Lab 6: Sorting and Complexity of Algorithms

In Lab 4: Searching in a Sorted List, we created a binary search algorithm to search in a sorted list. What do we do if we have an unsorted list? We sort it of course! The goal of this lab is to create a function that sorts an unsorted list. The sorting algorithm that we are going to implement is called Bubble Sort. It is not the fastest sorting algorithm, but it works well as an introduction to sorting. If you take CS 235, you will be introduced to more sorting algorithms. Some of them are faster, but they can be a bit more difficult to understand if you have never sorted anything before.

Suppose that Alice is having a party with 4 friends. At one point during the party, she hands out t-shirts with numbers on them and tells everyone to line up with their numbers going from smallest to largest. (This is, of course, a common party game among mathematicians.) However, they are in a tight hallway and chaos ensues. Eventually, everyone lines up against the wall, out of order. How can they get in order in an organized fashion?

_images/unsorted-1.png

Alice has an idea. Every pair should compare shirts and decide whether or not to swap places. Then, the people with the smallest numbers will work their way to the left side of the hallway, and those with the biggest numbers will go to the right. Sorting this way will also keep everything efficient and keep everyone from bustling around and elbowing for a spot.

Starting on the left, each pair compares numbers. If they are out of order, they swap. When they have gone through the line once, they start again at the beginning and repeat the process. They continue until they are finally in order. In the figure below, note that 0 < 2 and 2 < 4, so we don’t need to swap either of these. However, 4 > 1, so we swap 4 and 1. Likewise, we swap 3 and 4. When we reach the end of the line of people, we start again at the beginning and repeat until everyone is in order.

_images/unsorted-2.png

Note that we had to go through the line of people more than once. (In other words, we had to restart at the beginning after we had looked at every element because 1 and 2 were still out of order.) Most of the time, we cannot sort a list in one pass. What is the largest number of passes needed?

Task 1

In CodeBuddy, bubble sort the list [3,2,1,0] so that it is in increasing order, writing each step on its own line. How many times did you have to run through the entire list? What do you suspect is the maximum number of times that you will have to run through an arbitrary list to sort it?

Task 2

Write a function bubble_sort that takes as a parameter an unsorted list l and returns the list sorted from smallest to largest. Here are some hints and words of caution:

  • Because we need to sort the entire list with one call of the function, a single for loop will not suffice. How many for loops do we need? Recall that instead of writing multiple for loops one after the other, we can nest them to repeat a for loop a variable number of times.
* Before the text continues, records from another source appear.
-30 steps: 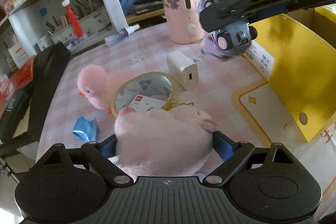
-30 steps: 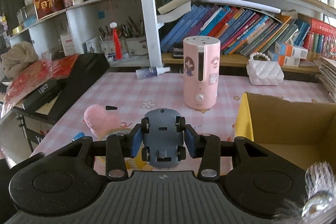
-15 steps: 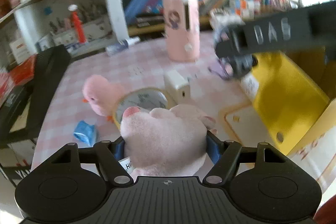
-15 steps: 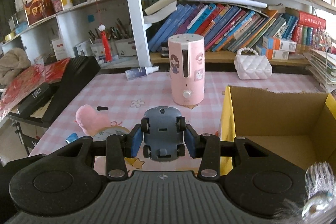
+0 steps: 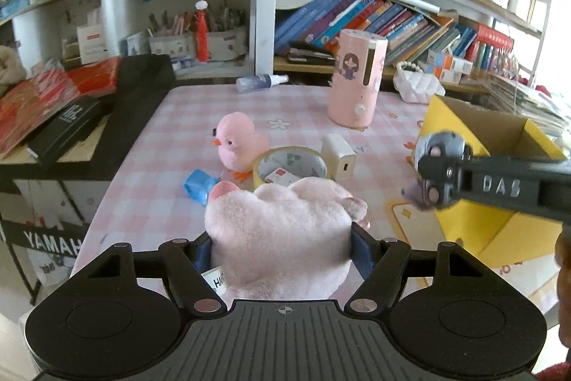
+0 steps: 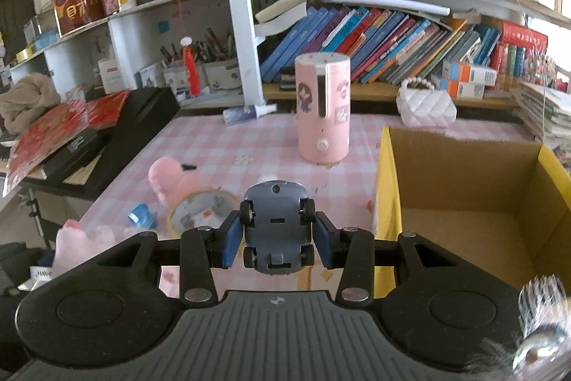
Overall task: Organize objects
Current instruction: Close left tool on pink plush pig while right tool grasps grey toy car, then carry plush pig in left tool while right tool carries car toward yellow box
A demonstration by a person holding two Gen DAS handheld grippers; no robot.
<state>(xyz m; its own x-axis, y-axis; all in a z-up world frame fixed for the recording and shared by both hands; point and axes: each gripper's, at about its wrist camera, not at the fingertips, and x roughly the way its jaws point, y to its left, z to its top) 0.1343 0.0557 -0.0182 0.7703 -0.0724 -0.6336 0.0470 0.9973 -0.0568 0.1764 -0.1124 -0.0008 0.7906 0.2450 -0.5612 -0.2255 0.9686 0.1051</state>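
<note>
My left gripper (image 5: 282, 245) is shut on a pink plush toy (image 5: 278, 231) and holds it above the pink checked table (image 5: 171, 131). My right gripper (image 6: 274, 234) is shut on a grey-blue toy car (image 6: 274, 224), belly up, left of the open yellow cardboard box (image 6: 464, 202). The right gripper and car also show in the left wrist view (image 5: 439, 170), by the box (image 5: 464, 131). On the table lie a pink plush duck (image 5: 239, 145), a tape roll (image 5: 289, 166), a white charger (image 5: 339, 156) and a blue wrapper (image 5: 200, 184).
A tall pink humidifier (image 6: 323, 116) stands mid-table behind the box. A small spray bottle (image 5: 260, 81) lies at the back. A white quilted bag (image 6: 424, 106) sits by the bookshelf. A black keyboard case (image 5: 132, 102) and red packets border the table's left.
Both grippers have risen and pulled back from the table, each still holding its toy. The right gripper has shifted toward the box's left wall.
</note>
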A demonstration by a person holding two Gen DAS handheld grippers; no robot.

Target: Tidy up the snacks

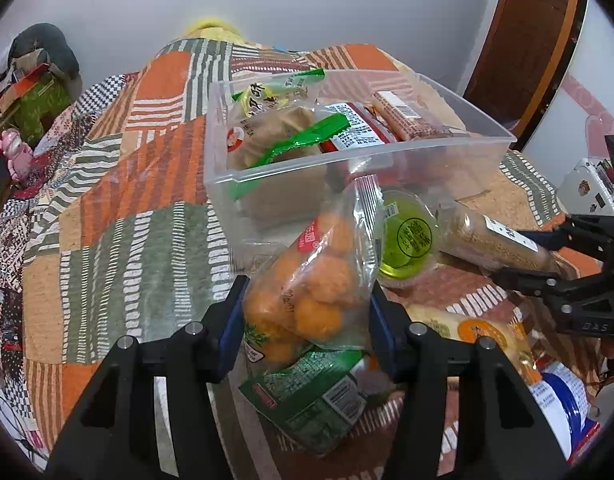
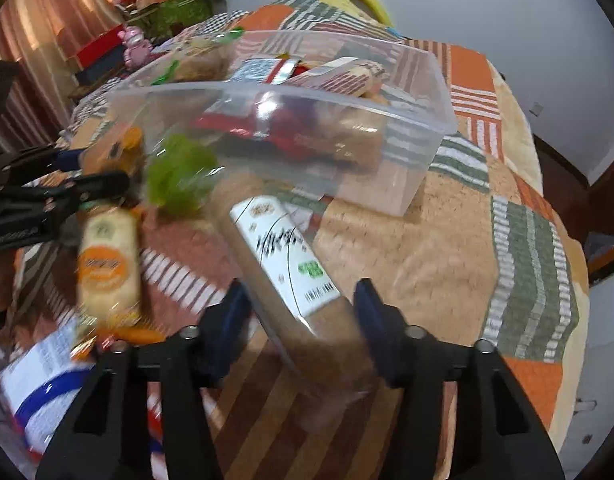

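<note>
One clear plastic bin (image 1: 359, 152) stands on a bed covered with a patchwork quilt (image 1: 119, 208), toward the far end of the bed, and it holds several snack packets: I count at least four, among them one bag of brown biscuits with a green strip (image 1: 283, 136), one red packet with a white label (image 1: 355, 128) and one long striped bar (image 1: 403, 116). The other snacks lie on the quilt just before the near wall of the bin. The left gripper (image 1: 307, 312) has its two blue fingers (image 1: 231, 320) closed narrow on one clear bag of orange round snacks (image 1: 319, 280), which stands between them and leans toward the bin wall. Under this bag lies one green packet (image 1: 311, 400). Beside it stands one small cup with a green lid (image 1: 411, 240), touching the bag. The right gripper (image 2: 303, 320) holds one long clear package of brown grains with a white label (image 2: 283, 264); its two fingers (image 2: 371, 312) press the near end, and the far end points to the bin. This view is blurred. Further along the near edge of the bed I count one pale packet with an orange circle (image 2: 107, 268) and one white packet with blue stripes (image 2: 43, 380). One pink toy figure (image 1: 17, 152) sits beyond the left edge of the bed.
</note>
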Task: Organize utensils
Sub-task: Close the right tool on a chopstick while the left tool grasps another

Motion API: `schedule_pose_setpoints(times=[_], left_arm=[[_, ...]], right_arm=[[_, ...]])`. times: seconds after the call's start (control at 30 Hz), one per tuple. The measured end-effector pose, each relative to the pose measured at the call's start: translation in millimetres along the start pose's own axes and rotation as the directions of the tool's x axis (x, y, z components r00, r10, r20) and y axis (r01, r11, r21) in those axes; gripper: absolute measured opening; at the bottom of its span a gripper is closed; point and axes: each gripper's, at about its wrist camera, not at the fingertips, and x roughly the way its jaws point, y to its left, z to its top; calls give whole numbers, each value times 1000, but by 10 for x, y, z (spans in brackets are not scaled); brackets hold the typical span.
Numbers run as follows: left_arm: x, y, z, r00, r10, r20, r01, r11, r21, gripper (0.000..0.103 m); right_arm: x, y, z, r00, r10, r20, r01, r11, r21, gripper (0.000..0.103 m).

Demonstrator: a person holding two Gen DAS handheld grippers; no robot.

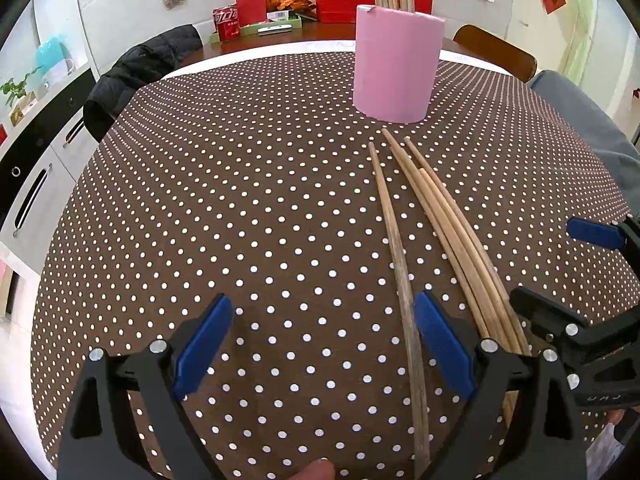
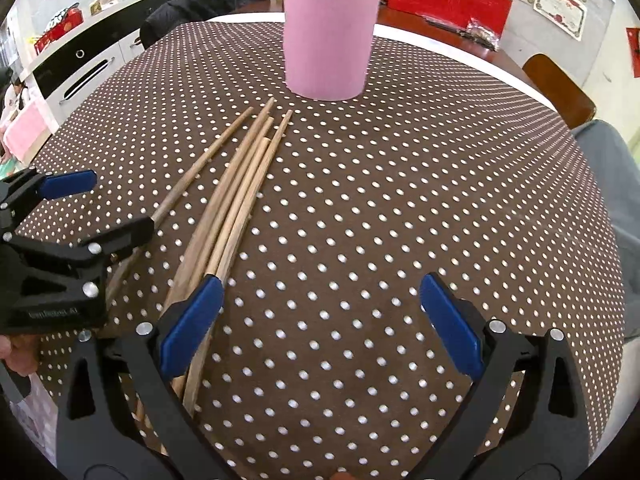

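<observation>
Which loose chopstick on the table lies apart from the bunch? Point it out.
The darker chopstick on the left of the pile. It lies alone on the tablecloth, with a gap to the paler bundle, and it runs between the left gripper's open jaws.

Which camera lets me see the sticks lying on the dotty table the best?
The right wrist view: the loose chopsticks fan across the polka-dot tablecloth toward the pink holder, mostly unhidden until the gripper finger. In the left wrist view the same chopsticks show too, but their near ends slip behind the left gripper finger.
</observation>
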Motion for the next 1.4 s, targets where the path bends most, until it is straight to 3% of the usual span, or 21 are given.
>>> schedule_pose_setpoints(times=[0.47,0.73,0.87,1.0,1.17,1.2,1.27,1.3,1.4], left_arm=[[7,24,6,1000,2,-4,-2,1000,9,91],[23,46,35,1000,17,-7,-17,1000,25,91],[85,-17,129,998,54,-27,-52,996,67,91],[132,-35,224,998,41,-54,-36,994,99,91],[214,-31,388,996,0,-91,13,990,141,91],[229,-32,413,996,-10,-94,24,989,146,90],[252,-16,431,992,-71,-101,84,988,129,74],[252,-3,466,990,-94,-102,106,987,120,70],[193,-83,455,989,-125,-81,137,976,171,42]], right_arm=[[3,93,29,999,-28,-21,28,1000,-6,97],[32,96,93,999,-27,-38,27,1000,9,89],[105,90,262,999,8,-46,-7,1000,30,71],[151,128,393,997,40,-71,-40,999,0,50],[248,148,580,993,61,-100,-63,998,-18,47],[272,150,620,993,63,-103,-65,998,-19,42],[302,181,677,993,59,-101,-63,997,-38,34],[300,196,673,993,57,-100,-61,997,-46,30],[297,262,671,994,57,-96,-65,994,-82,22]])
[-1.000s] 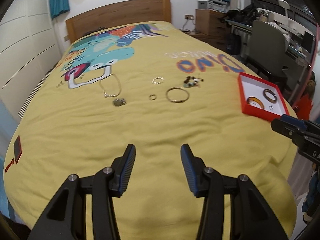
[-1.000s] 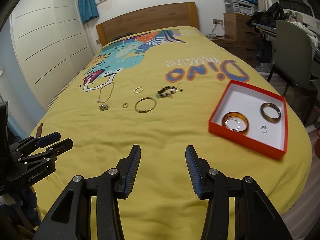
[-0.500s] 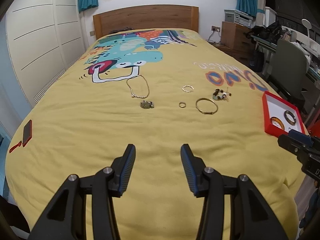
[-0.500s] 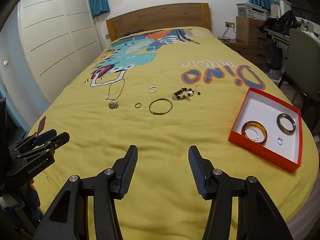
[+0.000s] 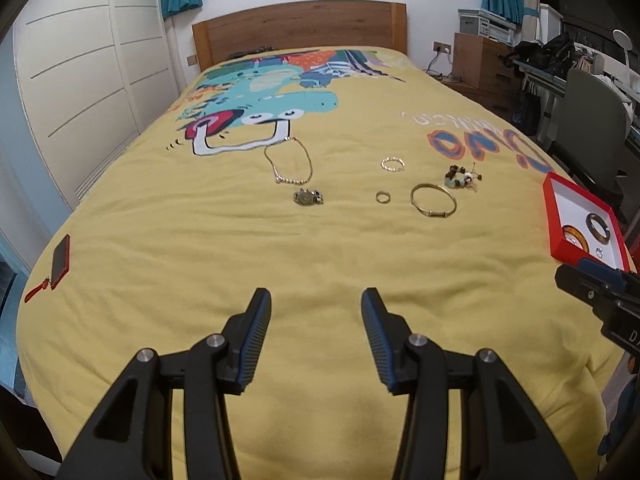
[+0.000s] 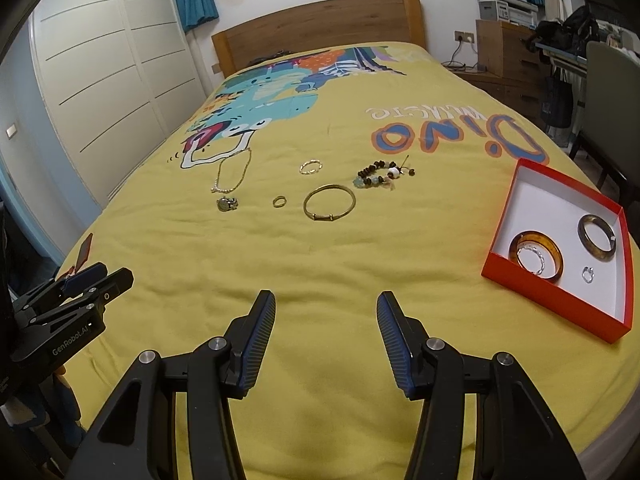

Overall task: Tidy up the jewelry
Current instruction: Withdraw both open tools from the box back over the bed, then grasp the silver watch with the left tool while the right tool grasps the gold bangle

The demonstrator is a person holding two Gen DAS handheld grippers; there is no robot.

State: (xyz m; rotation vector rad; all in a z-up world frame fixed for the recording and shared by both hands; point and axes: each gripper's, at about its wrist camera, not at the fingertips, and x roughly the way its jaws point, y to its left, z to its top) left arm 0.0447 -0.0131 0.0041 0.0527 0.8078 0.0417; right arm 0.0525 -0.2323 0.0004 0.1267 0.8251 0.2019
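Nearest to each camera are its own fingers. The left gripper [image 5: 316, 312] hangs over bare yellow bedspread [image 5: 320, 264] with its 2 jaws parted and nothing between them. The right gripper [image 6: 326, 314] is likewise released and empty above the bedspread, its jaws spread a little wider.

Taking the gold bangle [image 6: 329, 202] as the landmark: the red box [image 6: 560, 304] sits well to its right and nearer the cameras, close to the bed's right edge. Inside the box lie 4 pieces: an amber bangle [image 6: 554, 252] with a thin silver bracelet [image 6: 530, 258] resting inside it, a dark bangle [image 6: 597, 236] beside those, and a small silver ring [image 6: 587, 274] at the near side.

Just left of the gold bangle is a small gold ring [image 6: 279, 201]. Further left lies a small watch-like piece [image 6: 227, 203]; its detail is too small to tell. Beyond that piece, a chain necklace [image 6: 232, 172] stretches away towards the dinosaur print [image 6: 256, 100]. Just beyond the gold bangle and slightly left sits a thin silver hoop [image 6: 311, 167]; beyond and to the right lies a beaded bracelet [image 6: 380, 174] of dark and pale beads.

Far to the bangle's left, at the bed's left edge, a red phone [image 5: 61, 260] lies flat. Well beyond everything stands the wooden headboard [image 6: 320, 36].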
  • We are swapping two elements, which means accessing the i th and (i+1) th elements of a list. Be careful not to access beyond the length of your list!

  • Consider how you could optimize this algorithm:

    • The k largest elements are guaranteed to be at the end of our list, in ascending order, after the k th iteration of our first for loop.

    • If no terms were swapped during an iteration of our outer for loop, then the list must already be in ascending order.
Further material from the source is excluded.